Thursday, October 6, 2011

Differance in Hitler's Battles

In Kenneth Burke's "Rhetoric of Hitler's Battle," Derrida's theme of differance presents itself time and time again. We are first presented with differance in Hitler's text on page 196, where Burke describes the process of creating a scapegoat. Burke writes that "the 'bad' features can be allocated to the 'devil,' and one can 'respect himself' by a distinction between 'good' and 'bad' capitalism" (196). In this process, then, by declaring one factor 'good' the other necessarily becomes 'bad', and vice versa. By ascribing difference onto two groups of people, two types of capitalism, etc, we necessarily ascribe a hierarchical relationship onto them.

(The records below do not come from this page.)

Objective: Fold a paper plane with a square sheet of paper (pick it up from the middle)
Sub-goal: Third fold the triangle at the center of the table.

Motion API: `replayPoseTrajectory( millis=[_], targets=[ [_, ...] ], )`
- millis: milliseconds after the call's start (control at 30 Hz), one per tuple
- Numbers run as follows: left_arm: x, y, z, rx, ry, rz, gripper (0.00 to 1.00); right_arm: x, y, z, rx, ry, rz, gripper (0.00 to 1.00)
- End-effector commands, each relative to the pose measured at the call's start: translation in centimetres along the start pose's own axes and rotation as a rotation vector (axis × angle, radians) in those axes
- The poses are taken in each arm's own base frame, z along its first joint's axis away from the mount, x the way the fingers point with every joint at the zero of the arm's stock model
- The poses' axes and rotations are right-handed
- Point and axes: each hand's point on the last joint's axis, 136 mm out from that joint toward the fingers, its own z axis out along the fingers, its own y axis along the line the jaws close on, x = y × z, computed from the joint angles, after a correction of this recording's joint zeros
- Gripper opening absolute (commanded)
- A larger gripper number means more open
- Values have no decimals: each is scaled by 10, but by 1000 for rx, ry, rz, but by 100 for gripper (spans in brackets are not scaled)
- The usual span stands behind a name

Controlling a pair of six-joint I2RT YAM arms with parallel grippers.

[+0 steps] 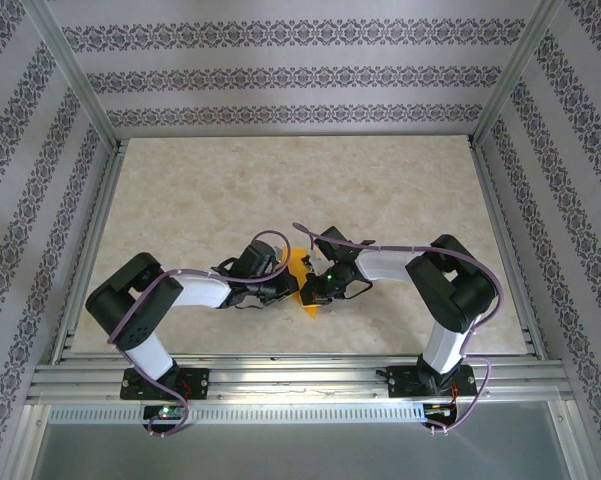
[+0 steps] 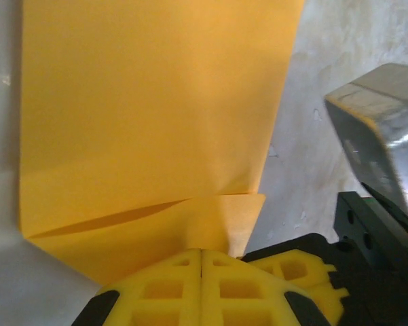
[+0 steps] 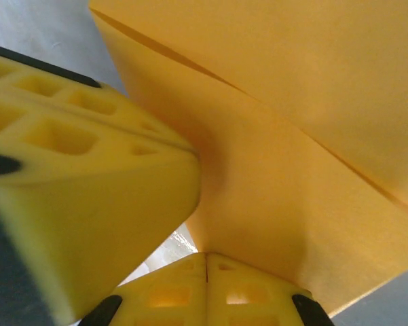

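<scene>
**Two closed grippers meet on the orange sheet, mid-fold**

The left gripper (image 2: 201,255) has its two yellow fingers pressed together with no gap. The near edge of the sheet of paper (image 2: 156,102) runs right into its fingertips, so it appears to pinch that edge. From there the sheet spreads flat, straight ahead of the fingers, over the table (image 1: 230,190). It lies in two layers. The upper one ends in a slanted edge just ahead of the fingertips, and the lower layer (image 2: 142,241) peeks out beneath it. That overlap suggests a fold already made, with the pinch there to keep the layers from springing apart.

The right gripper (image 3: 207,258) is closed just as tightly. The paper comes down to its tips too and fans up and away from them, so it most likely grips the sheet as well. The left gripper's finger sits just to its left, almost touching it.

From above, both arms reach inward and their wrists nearly meet, with the orange paper showing between and just beyond them. Holding so close together makes sense. Thin paper sags and slips, and two grips side by side pin one spot firmly while a crease is set. The plane is far from finished. I judge the risk here to be a crumpled or torn edge if either arm pulls away.
</scene>
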Motion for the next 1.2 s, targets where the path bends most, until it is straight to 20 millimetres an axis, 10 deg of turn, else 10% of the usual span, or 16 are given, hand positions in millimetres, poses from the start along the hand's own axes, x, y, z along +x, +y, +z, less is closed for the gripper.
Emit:
replayPoseTrajectory(
  millis=[0, 400, 1167],
  targets=[
    [-4, 6, 6, -27, -30, -29, 1, 1, -8, 0, 28, 14, 4, 3],
    [9, 45, 9, -135, -10, -87, 0, -4, 28, -16, -67, -78, -29, 9],
    [8, 51, 7, -179, -6, -95, 0, 47, -17, 4, 1, 10, 65, 10]
  ],
)
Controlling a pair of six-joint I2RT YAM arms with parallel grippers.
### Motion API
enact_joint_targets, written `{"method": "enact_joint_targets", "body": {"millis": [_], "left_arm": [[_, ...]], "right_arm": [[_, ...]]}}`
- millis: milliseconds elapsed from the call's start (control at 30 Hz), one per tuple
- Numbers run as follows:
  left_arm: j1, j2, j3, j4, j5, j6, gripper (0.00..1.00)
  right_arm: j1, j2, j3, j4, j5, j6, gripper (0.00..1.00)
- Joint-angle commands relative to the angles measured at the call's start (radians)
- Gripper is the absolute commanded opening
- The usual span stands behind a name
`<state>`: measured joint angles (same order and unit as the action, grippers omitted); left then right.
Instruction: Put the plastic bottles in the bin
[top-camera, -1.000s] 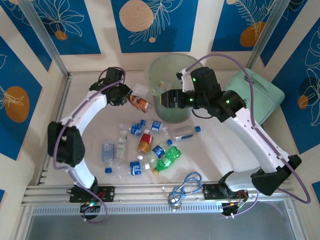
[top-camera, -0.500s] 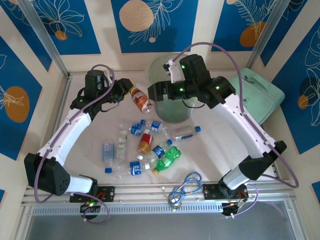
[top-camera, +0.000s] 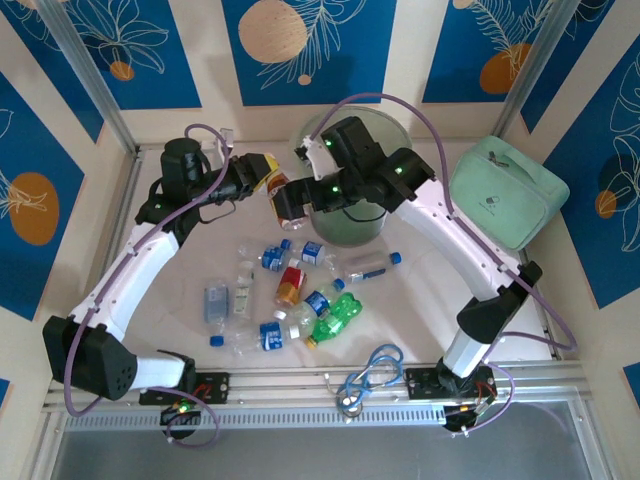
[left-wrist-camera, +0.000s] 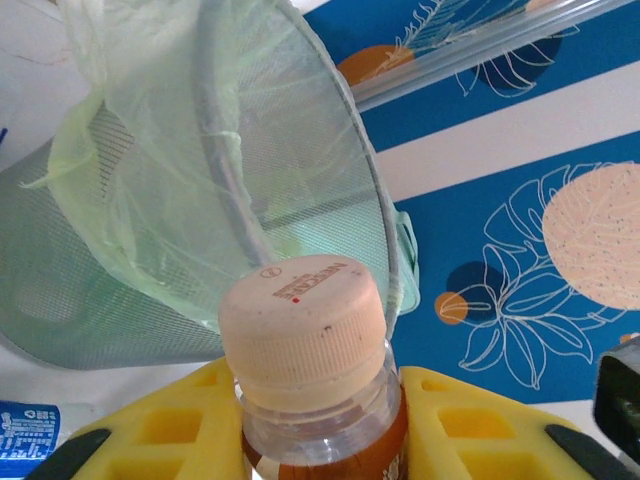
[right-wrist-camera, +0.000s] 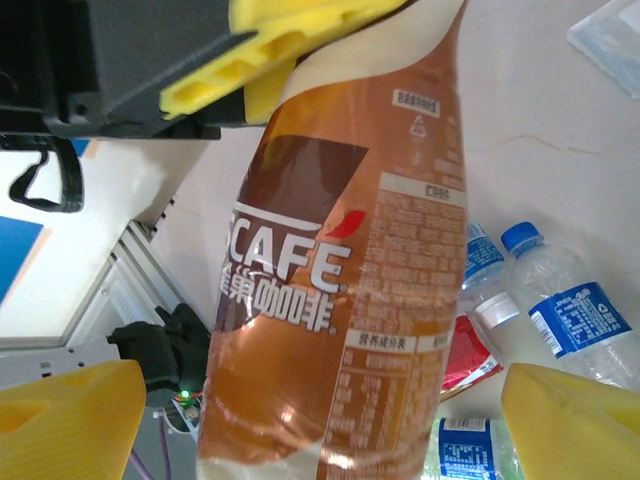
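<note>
Fingers of the left gripper (top-camera: 262, 170) pinch a brown coffee bottle (top-camera: 277, 190) in the air beside the bin (top-camera: 400, 135), above loose bottles (top-camera: 295, 285). From the left wrist, pads (left-wrist-camera: 150, 435) clamp its neck under the cap (left-wrist-camera: 300, 310). From the right wrist, the right gripper (right-wrist-camera: 320, 420) gapes wide around the label (right-wrist-camera: 330, 290), not touching; should the left release before it closes, the bottle would miss the bin.

I work in a robotics lab cell, not a home. An aluminium rail (top-camera: 270, 385) along the bottom of the overhead frame carries my arm bases and loose wiring. The white table (top-camera: 410, 320) is boxed in by printed backdrop panels (top-camera: 310, 45), blue with leaf and orange-disc motifs, between metal posts (top-camera: 90, 75) at upper left and upper right. My left gripper (left-wrist-camera: 320, 430) has yellow ribbed plastic fingers.
</note>
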<state>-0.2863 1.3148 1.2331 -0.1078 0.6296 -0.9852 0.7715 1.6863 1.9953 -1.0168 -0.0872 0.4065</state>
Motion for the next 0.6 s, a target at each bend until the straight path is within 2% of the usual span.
{"method": "enact_joint_targets", "body": {"millis": [0,367,567], "left_arm": [[0.006,-0.024,0.011,0.048,0.057,0.022,0.34],[0.006,-0.034,-0.001,0.051,0.068,0.017,0.32],[0.006,-0.029,-0.013,0.063,0.062,0.003,0.31]], "right_arm": [[0.014,0.013,0.021,-0.039,0.019,-0.027,0.92],[0.028,0.032,-0.001,-0.010,-0.022,-0.005,0.78],[0.032,0.041,-0.003,-0.011,-0.025,-0.009,0.77]]}}
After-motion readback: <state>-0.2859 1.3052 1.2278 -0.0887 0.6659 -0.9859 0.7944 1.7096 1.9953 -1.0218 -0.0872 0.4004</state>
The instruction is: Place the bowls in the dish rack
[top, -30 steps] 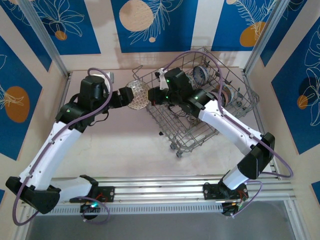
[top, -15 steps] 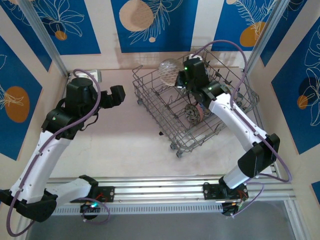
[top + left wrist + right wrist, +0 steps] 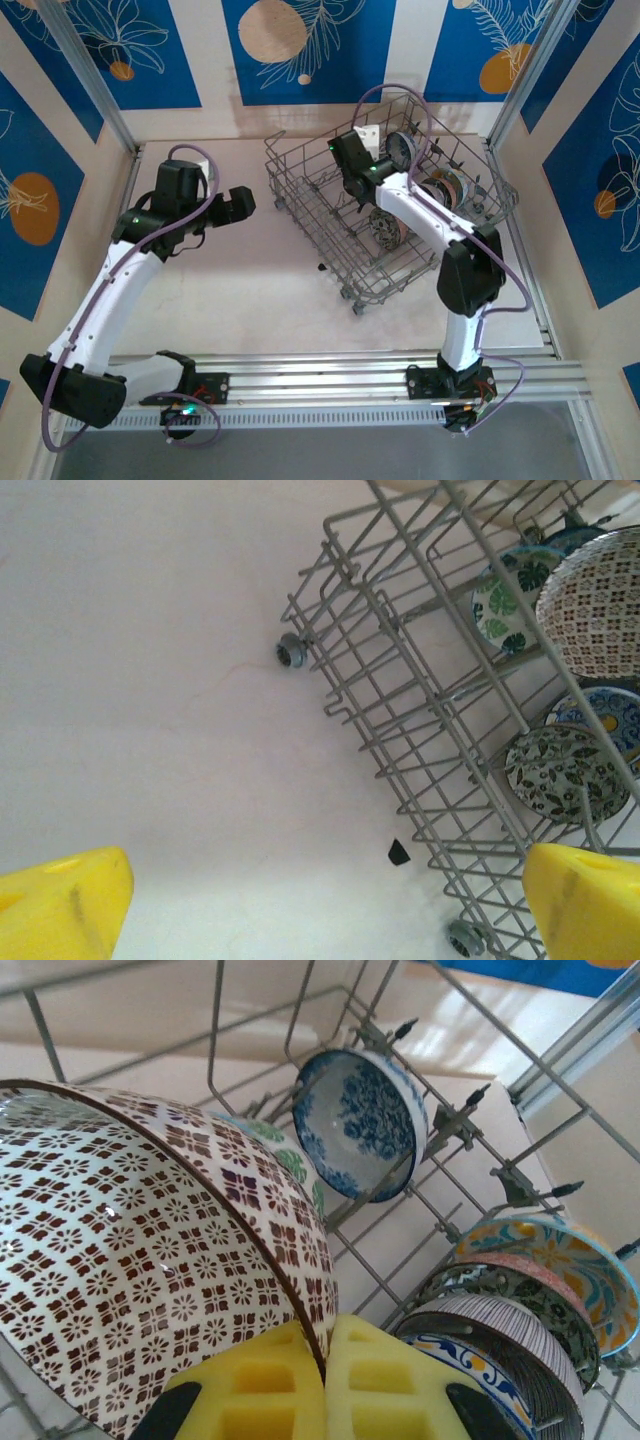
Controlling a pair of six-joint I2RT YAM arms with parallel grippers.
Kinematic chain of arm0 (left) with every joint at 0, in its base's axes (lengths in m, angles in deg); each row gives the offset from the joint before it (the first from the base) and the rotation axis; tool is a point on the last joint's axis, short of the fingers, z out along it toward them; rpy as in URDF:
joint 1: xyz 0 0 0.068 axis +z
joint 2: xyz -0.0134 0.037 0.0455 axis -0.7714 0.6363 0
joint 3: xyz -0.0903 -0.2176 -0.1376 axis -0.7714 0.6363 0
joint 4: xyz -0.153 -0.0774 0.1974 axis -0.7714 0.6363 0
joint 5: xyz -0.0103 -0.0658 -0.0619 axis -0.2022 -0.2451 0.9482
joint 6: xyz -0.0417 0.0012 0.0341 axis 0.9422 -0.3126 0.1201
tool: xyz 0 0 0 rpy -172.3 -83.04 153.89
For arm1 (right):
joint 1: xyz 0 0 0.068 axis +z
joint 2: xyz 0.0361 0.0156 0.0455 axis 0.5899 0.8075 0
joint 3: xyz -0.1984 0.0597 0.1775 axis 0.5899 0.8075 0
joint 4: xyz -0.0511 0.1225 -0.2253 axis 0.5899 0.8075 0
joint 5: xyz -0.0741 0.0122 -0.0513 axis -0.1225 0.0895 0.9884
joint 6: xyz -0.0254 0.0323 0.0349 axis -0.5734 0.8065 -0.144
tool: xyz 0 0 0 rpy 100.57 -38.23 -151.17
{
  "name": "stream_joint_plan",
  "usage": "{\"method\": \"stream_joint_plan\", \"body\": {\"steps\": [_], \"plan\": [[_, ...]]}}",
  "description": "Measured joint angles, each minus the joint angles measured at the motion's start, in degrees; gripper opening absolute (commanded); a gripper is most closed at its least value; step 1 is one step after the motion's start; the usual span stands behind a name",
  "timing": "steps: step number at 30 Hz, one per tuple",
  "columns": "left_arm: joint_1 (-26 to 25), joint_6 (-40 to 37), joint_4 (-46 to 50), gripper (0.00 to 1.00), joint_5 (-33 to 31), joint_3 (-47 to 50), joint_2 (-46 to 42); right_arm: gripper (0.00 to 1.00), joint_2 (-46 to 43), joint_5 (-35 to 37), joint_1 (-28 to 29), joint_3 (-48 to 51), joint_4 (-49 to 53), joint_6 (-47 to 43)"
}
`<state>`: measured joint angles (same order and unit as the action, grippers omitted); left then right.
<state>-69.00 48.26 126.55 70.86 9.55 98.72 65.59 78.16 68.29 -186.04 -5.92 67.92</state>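
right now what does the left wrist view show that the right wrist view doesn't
Left wrist: the open left end effector over bare table, a rack wheel, a small black piece. Right wrist: the right end effector shut on the rim of the brown-patterned bowl, a striped bowl in a row. Both: the dish rack, that brown-patterned bowl, a green-leaf bowl.

There's the pale, pinkish-white flat desk (image 3: 250, 280), matte and plain, and the left wrist view picks up a faint hairline mark across it. On its right half stands the large grey wire dish rack (image 3: 312, 222), skewed to the desk's edges and resting on small grey round wheels (image 3: 291, 650). Just off the rack's near-left side lies a small black chip (image 3: 320, 267), on bare surface, clear of the wires.
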Motion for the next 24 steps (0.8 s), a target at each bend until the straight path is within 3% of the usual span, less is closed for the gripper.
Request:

Differance crops up again on page 202, where Burke notes that the "secularized revision of Christian theology thus puts the sense of dignity upon a fighting basis, requiring the conquest of 'inferior races'" (202). Burke calls this a 'projection device,' a "curative process that comes with the ability to hand over one's ills to a scapegoat, thereby getting purification by dissociation" (202). This reminded me of the map example we talked about in class yesterday, where by moving the border of one state you take away land from the state next to it (or conversely give land to that state). In Burke's example, the land is dignity- when you give dignity to one group (i.e. Aryans) you take it away from another (Jews).

Reading this article helped me to understand differance a bit better by putting it into action. Our next step is to deconstruct differance even more- as Burke writes, "May we not replace the 'either-or' with a 'both-and'?" (211)

1 comment:

  1. Obviously the concept of differance could be used to create disenfranchising propaganda against any minority group. Specifically, I am thinking about the stereotype of homosexual sexuality.

    One misconceptions of homosexuality that reinforces heteronormativity is the image of homosexuals as overly-sexually-aggressive. This and other 'other-ing' techniques serve the grand purpose of reinforcing the 'right'-ness of heterosexuality. By ascribing deviance to homosexuality, we claim correctness for heterosexuality; by declaring homosexuality evil, we declare heterosexuality good.

    Maybe this is an obvious dimension of oppression, but thinking of gender oppression in terms of differance makes it a bit clearer to me how it operates so successfully.